The current situation of gold
Now let’s move on to the current gold situation. If we treat the technical analysis, after the last quite strong drop to $ 1785, we have currently been able to see relief and for a moment we have touched the value of $ 1848 an ounce, but the exchange rate has rebounded and currently, on February 10 In 2021, it is moving between $ 1,834 and $ 1,852 an ounce. The value of $ 1860 is the resistance level for the rises and only after clearly crossing this level can we expect the return of the uptrend again. Whereas if we deal with the fundamentals, we are going to talk about the current opportunities and risks for the increase in the price of gold.
We start with the factor that speaks against increases in gold, as investors’ interest in protecting their capital against market risk clearly declined, and capital began to shift back to much riskier assets such as Actions. It is worth noting that the largest and most important global indices such as S & P500, NASDAQ and Dow Jones Industrial reached their ATH, that is, their all-time highs. Investors simply are no longer afraid of the pandemic, and the initial panic related to it depreciated significantly, much less a couple of vaccines have already been announced and governments have started vaccinating.

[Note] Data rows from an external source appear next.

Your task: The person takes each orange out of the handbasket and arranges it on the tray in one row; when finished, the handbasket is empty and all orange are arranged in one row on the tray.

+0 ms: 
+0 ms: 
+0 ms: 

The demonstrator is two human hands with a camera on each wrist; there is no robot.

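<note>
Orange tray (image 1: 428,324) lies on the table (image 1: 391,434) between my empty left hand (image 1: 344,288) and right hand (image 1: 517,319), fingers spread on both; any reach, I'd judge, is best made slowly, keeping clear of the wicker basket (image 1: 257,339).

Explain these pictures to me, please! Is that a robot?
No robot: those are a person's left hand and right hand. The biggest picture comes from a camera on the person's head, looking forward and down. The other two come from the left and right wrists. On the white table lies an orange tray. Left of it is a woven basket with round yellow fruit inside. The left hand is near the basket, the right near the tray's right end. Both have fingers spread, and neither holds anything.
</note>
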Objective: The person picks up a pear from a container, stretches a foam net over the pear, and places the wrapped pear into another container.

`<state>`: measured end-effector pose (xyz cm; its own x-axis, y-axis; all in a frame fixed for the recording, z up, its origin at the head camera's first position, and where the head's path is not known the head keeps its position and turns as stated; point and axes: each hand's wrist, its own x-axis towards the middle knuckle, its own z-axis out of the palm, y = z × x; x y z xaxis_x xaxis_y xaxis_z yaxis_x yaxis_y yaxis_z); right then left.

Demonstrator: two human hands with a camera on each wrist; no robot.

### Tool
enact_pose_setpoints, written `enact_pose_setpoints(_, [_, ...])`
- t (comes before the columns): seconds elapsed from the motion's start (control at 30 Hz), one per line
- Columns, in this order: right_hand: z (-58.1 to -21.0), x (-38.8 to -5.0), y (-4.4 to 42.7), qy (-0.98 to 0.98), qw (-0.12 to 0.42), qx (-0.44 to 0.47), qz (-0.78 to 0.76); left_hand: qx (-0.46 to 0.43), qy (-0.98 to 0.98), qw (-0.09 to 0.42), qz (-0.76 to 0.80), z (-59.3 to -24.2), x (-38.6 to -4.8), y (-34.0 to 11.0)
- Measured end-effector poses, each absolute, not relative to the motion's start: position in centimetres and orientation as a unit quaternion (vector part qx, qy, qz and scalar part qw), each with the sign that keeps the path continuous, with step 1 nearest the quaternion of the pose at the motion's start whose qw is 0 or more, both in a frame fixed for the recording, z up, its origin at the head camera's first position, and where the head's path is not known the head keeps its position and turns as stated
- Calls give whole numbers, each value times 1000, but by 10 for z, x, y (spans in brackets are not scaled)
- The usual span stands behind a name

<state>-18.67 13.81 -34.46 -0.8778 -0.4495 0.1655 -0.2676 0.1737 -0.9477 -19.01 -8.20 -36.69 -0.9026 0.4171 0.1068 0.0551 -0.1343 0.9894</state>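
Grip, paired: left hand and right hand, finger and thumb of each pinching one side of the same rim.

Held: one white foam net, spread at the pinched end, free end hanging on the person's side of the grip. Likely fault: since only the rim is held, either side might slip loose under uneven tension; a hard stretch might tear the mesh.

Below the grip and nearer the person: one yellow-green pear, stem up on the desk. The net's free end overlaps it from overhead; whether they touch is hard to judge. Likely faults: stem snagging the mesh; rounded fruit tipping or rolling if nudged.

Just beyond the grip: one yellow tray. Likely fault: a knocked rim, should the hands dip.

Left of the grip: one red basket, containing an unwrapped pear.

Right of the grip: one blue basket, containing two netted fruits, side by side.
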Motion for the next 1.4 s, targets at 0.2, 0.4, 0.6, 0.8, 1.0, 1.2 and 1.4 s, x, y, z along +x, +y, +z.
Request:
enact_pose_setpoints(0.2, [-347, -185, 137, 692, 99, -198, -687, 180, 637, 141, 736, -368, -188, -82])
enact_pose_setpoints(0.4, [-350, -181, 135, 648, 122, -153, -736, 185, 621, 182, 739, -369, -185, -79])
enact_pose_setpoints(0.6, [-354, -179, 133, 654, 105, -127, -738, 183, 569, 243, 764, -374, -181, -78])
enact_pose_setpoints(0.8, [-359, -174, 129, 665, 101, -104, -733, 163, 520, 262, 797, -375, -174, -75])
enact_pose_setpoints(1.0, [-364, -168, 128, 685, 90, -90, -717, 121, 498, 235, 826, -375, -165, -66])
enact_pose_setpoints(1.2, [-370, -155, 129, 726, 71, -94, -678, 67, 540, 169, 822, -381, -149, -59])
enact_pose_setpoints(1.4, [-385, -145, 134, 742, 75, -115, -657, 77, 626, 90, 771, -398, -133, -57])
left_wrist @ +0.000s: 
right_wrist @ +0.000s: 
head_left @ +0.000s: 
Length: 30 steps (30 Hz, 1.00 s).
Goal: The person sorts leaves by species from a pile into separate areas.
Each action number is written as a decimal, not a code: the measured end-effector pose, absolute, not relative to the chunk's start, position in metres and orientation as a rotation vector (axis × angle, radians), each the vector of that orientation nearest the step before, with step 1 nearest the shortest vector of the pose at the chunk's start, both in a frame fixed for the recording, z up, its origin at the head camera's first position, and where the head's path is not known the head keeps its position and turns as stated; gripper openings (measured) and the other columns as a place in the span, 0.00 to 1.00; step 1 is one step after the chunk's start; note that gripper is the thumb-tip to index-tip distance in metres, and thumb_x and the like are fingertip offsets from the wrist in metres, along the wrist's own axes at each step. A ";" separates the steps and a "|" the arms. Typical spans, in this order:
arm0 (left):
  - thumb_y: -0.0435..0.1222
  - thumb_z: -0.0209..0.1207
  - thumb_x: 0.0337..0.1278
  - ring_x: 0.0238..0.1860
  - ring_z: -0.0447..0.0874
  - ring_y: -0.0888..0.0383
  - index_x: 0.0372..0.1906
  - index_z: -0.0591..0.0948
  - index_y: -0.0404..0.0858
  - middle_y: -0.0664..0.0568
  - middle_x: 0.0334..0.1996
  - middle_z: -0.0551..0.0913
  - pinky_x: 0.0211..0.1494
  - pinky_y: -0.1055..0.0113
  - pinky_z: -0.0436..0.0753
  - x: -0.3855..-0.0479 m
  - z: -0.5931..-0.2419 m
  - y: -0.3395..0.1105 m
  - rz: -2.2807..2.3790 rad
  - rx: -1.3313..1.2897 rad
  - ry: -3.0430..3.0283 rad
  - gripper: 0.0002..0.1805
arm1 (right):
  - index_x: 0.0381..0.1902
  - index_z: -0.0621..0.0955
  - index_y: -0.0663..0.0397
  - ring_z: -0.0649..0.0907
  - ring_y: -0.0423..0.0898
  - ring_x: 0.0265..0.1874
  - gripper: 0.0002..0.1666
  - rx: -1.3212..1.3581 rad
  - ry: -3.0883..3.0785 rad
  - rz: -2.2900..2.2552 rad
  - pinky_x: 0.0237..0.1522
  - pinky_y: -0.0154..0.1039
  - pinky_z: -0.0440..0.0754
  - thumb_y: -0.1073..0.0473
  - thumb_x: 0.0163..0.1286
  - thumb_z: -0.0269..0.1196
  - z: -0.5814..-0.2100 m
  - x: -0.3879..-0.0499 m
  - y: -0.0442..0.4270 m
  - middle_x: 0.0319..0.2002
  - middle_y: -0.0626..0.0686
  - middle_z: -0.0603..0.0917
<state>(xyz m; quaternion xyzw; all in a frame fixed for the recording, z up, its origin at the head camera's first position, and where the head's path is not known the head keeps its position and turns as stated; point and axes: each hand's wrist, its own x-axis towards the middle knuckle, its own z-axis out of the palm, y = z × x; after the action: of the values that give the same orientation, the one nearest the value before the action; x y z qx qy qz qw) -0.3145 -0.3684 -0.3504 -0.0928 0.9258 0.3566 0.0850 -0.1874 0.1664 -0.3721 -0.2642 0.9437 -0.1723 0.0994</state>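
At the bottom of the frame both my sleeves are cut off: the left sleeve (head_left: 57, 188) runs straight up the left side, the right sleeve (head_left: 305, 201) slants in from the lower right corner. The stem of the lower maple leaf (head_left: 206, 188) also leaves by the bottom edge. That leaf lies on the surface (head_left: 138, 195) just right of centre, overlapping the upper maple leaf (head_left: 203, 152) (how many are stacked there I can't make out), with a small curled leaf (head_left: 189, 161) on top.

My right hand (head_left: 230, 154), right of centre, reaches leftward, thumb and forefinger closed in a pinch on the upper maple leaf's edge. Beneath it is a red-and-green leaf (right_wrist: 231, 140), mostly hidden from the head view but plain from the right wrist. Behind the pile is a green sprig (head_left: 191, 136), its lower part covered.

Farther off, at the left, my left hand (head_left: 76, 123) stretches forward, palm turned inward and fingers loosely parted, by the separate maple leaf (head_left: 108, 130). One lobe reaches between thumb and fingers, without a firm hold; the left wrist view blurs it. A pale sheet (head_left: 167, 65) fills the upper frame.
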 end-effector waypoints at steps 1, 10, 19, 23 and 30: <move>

On the other hand, the really negative interest rates, which currently exist in most of the world’s countries, in combination with the very expansionary monetary policy of central banks, are two factors that generate inflation, which will probably not disappear with the pandemic. This translates to two things: first, people who want to save capital do not really have another alternative in the form of banks or bonds that currently has lower profitability than inflation. That is why depositing your money in gold seems to be the best alternative for people, who do not like the risk that the stock market entails, this of course can affect the rises in gold. In addition, as we have said, gold preserves its value very well that we can use against inflation. At the end,
These two factors, the positive and the negative, will greatly affect the gold exchange rate. It should also be borne in mind that the purchase of physical gold or the ETF fund that invests in gold are long-term investments and rather are not suitable for speculation. Taking into account these two factors it seems that gold in the short term perspective may lose its value because of trying to tame the pandemic, but in the long term perspective due to the soft monetary policy of the central banks it will be a good one. Investment. In my opinion it is always worth taking an interest in its price and considering having a part of your investment portfolio in gold.
The ways to invest in gold
We only need to talk about the ways in which we can invest in gold, and the most popular are: the aforementioned purchase of physical gold, purchase of the shares of the company that extracts the gold, purchase of the units of the ETF fund that Invest in gold and trade with CFD contracts that is contracts for difference through leverage. But it must be borne in mind that CFD contracts are characterized by great volatility that very often ends with the serious loss of the investor, especially if he does not have any experience that is why I would not recommend this way to beginner investors.